Voyage au cœur du Fourneau – Danakil, Éthiopie
Introduction
En tant que voyageur, on rencontre des situations terrifiantes : chambres d'hôtel à deux dollars envahies de puces, maladies aquatiques incompréhensibles comme la schistosomiase, ou encore les toilettes les plus sombres et insalubres. Mais il existe aussi des appels irrésistibles, comme les sirènes sensuelles d'Ulysse qui nous entraînent dans les fournaises ardentes de l'enfer.

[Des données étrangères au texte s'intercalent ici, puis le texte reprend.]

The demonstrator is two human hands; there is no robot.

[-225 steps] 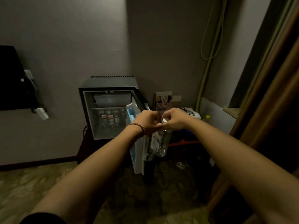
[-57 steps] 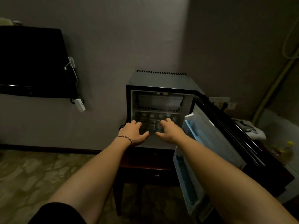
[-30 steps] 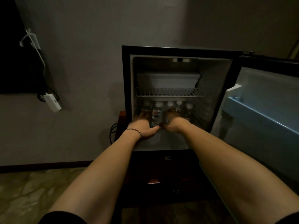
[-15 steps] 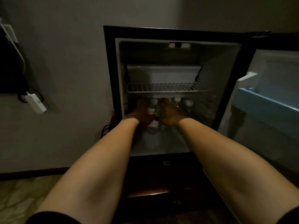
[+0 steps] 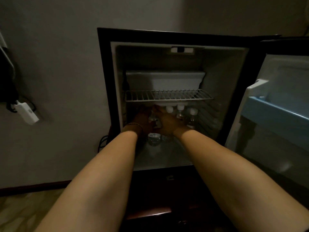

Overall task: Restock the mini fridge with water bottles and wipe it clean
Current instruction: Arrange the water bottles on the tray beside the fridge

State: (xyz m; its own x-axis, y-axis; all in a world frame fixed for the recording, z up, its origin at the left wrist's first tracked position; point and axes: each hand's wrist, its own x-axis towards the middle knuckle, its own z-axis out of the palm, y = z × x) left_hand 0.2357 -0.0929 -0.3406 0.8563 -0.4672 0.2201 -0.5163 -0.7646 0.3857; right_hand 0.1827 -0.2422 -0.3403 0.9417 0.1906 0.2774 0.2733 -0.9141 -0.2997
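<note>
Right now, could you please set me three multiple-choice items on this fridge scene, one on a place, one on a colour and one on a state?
1. Where do the water bottles stand?
A. On the wire shelf
B. On the fridge floor, under the wire shelf
C. In the door rack

2. What colour is the door rack?
A. Light blue
B. Red
C. Black

3. How is the fridge door?
A. Shut
B. Swung open to the right
C. Taken off

Answers:
1 B, their white caps show just below the wire shelf.
2 A, its front strip is pale blue.
3 B, its inner side faces the camera.
</note>
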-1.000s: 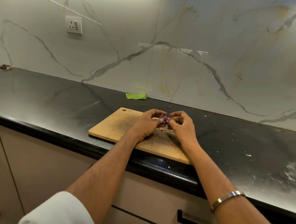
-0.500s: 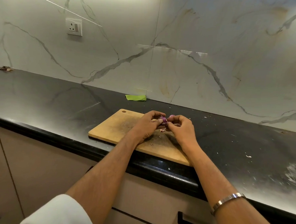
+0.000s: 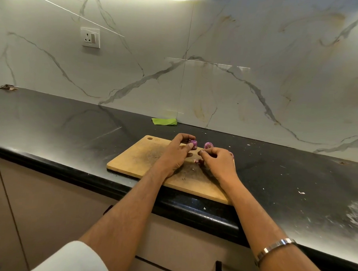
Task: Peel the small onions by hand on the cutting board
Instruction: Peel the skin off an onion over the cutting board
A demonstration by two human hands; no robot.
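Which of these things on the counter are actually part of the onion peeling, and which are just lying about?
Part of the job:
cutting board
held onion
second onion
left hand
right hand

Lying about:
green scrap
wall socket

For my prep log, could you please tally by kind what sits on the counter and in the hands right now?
Small onions: 2, one in the left hand at, one lying loose
Cutting board: 1
Green scrap: 1
Total: 4

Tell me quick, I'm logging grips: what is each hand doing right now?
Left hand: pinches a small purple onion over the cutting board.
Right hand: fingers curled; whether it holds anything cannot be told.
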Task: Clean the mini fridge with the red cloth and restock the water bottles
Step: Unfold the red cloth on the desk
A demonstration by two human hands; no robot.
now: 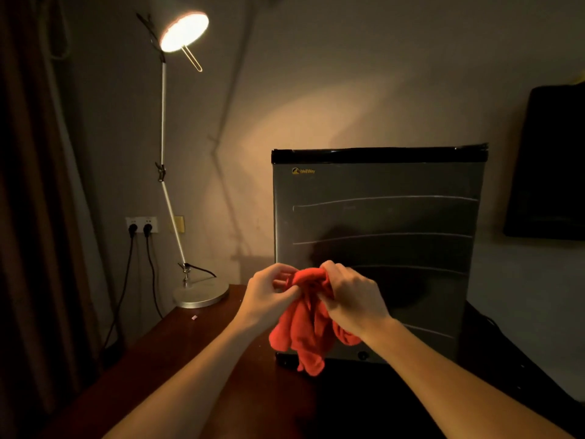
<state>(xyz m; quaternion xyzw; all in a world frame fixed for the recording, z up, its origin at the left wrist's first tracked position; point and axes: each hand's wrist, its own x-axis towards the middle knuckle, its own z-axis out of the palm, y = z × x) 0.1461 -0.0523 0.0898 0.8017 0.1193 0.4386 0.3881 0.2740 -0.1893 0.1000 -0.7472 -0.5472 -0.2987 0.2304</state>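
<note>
A grey mini fridge (380, 217) with a black top edge stands on the dark wooden table (190, 359), its door closed. In front of its lower left corner I hold the red cloth (304, 324) bunched up in the air. My left hand (269, 296) pinches the cloth's upper left part. My right hand (351, 296) grips its top from the right, and the rest of the cloth hangs down below both hands. No water bottles are in view.
A lit desk lamp (183, 33) on a jointed arm rises from a round metal base (201, 294) at the table's back left. Wall sockets (141, 224) with two plugged cables are behind it. A curtain (34, 201) hangs at left, a dark screen (550, 160) at right.
</note>
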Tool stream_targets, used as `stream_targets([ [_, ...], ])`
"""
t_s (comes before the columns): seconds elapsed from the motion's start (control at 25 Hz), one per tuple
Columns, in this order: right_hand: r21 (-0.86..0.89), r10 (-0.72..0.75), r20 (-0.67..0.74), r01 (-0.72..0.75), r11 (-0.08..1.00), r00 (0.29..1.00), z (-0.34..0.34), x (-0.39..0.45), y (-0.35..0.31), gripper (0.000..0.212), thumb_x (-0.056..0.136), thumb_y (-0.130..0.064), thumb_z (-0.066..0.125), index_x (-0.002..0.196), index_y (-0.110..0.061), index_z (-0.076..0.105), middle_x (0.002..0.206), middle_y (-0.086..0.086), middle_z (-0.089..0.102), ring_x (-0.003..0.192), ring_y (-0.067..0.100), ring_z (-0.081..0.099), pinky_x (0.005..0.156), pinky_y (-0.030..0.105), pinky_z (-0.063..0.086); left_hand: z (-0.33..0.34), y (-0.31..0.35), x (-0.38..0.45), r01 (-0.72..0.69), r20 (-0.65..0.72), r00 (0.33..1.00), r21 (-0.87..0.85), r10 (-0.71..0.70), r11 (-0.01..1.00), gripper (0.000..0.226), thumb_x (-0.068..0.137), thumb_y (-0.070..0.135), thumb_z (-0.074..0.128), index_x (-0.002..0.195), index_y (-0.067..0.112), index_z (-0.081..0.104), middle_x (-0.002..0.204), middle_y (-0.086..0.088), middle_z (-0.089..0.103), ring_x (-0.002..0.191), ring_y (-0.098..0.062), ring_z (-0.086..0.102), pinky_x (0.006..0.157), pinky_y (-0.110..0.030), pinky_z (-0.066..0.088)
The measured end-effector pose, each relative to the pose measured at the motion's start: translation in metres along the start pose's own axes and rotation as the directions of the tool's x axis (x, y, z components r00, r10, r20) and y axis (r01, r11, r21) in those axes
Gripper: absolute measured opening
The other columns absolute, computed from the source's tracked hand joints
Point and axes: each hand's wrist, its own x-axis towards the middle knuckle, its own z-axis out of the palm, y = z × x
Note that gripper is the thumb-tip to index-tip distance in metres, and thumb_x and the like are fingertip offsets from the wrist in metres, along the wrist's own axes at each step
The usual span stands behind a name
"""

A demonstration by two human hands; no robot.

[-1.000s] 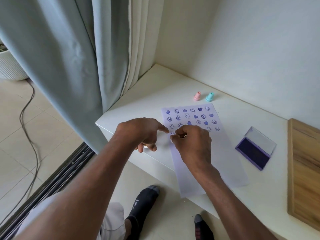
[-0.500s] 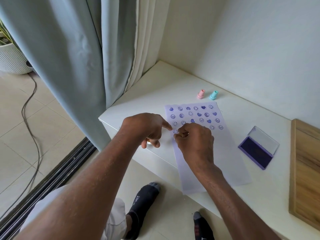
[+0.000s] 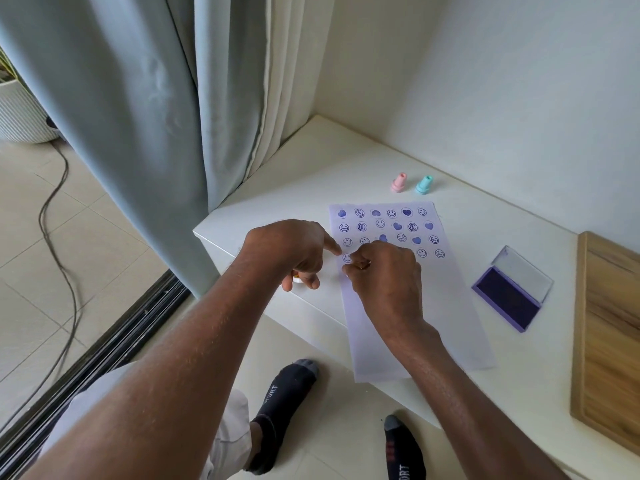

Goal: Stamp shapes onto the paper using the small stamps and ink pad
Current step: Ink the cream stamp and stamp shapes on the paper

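Paper (image 3: 436, 306) sits on the white table (image 3: 346, 168), rows of purple prints up top. Right hand (image 3: 384, 275) pinches a small stamp (image 3: 363, 265) on the sheet's left edge. Left hand (image 3: 294, 251) points its forefinger at the edge just beside it, other fingers curled around something small and mostly hidden. Ink pad (image 3: 502, 299) lies open, well right of both hands.

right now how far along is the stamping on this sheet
Done: the paper carries three full rows of purple smileys and hearts, plus a partly filled fourth. In hand: the right hand pinches a small stamp at that fourth row, while the left hand's forefinger steadies the sheet and its other fingers hold another stamp. Left: the bare lower half. The ink pad lies open; pink stamp and teal stamp stand unused.
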Motion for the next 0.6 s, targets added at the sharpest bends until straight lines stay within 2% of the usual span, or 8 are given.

Le Danakil, une dépression infernale
J'avais entendu parler de la Dépression du Danakil, je l'avais vue dans « Planet Earth », et elle me hantait même en rêve. C’est un lieu où les températures brûlent, le terrain est inhospitalier et les Afars, un peuple nomade réputé pour sa férocité, y vivent. Cette vallée désertique s’enfonce à 100 mètres sous le niveau de la mer, alors que le reste de l’Éthiopie se situe à plus de 2 000 mètres d’altitude. On y trouve des volcans en éruption, des mares de magma bouillonnant et des piscines psychédéliques d’acides et d’eaux colorées (jaune, orange, vert, brun) aux odeurs qui brûlent les narines.
Accès et conditions extrêmes
Le Danakil n’est accessible qu’en 4×4, sur des kilomètres de routes cahoteuses, de pistes de sable et le long de la frontière contestée avec l’Érythrée. Chaque jour, les marchands afars traversent le désert à dos de chameau, formant des caravanes à perte de vue. Les températures oscillent entre 43 °C et 49 °C ; quatre litres d’eau par jour sont indispensables pour survivre. Le paysage, d’une grisaille désolée, laisse parfois place à des spectacles naturels à couper le souffle.
Préparatifs et première étape
Nous avons engagé un chauffeur et un véhicule de secours (sans quoi, bloqué avec une panne, on risque de finir comme l’un des nombreux chameaux desséchés qui jonchent le désert). Armés de plus de 130 litres d’eau et du matériel nécessaire, nous avons pris la route. La chaleur a été brutale : mon nez a saigné, ma peau s’est desséchée et rougie, mes yeux brûlaient. Malgré les gorgées d’eau, la déshydratation se faisait sentir. Un point de contrôle nous a obligés à rencontrer le chef des Afars, qui nous a interrogés sur nos intentions avant de nous laisser passer.
Les fenêtres baissées, le vent chaud était plus mordant que l’air ambiant, aucune accalmie. J’ai enroulé un turban autour de ma tête et de mon visage. Nous sommes arrivés à Hamd Ela, un petit poste où nous avons passé quelques nuits, en nous demandant comment quelqu’un pouvait appeler cet endroit « maison ».
Ascension d’Erta Ale
La deuxième nuit, nous avons entamé l’ascension d’Erta Ale, qui s’élève à 613 m au-dessus du sol désertique et est entouré de pics coniques. La montée, bien que peu raide, semblait interminable. Même au crépuscule, la chaleur était écrasante. La fatigue et la déshydratation rendaient chaque pas difficile, mais l’espoir d’atteindre le sommet nous portait. Arrivés dans l’obscurité, nous avons aperçu une lueur orangée : le lac de lave d’Erta Ale, en éruption continue depuis 1967, offrait un spectacle spectaculaire. À l’aube, le lac s’est renversé, la croûte noire s’est déployée et le magma a jailli, révélant la nature à son état le plus brut.
Dallol, le point le plus bas d’Afrique
Après d’autres traversées du désert, nous avons atteint Dallol, à 116 m sous le niveau de la mer, le point le plus bas du continent africain. Dallol, considéré comme l’endroit le plus chaud de la Terre, ressemble à un kaléidoscope extraterrestre : piscines colorées de liquides, sources chaudes bouillonnantes, geysers, canyons de piliers de sel et lacs chimiques. Le paysage évoque une scène martienne ou un roman d’Isaac Asimov. Nous arpentions le terrain en sueur, le cerveau en surcharge : « Comment la Terre a-t-elle pu naître ainsi ? » Au cœur de ce chaos, le sel constitue la principale ressource des Afars, qui le récoltent depuis des siècles. Les « salt men » cuisent le sel sous le soleil, le découpent en blocs, les chargent sur le dos de chameaux et les transportent vers les marchés éthiopiens.
Conclusion
Cette région hostile est une destination extrêmement gratifiante pour les aventuriers et les chercheurs. Elle reste à la fois inconnue et inexplorée, rude mais d’une beauté saisissante, habitée par un peuple parfois distant comme le vent de feu qui balaie le paysage aride. Le Danakil demeure l’une des véritables merveilles de l’Éthiopie.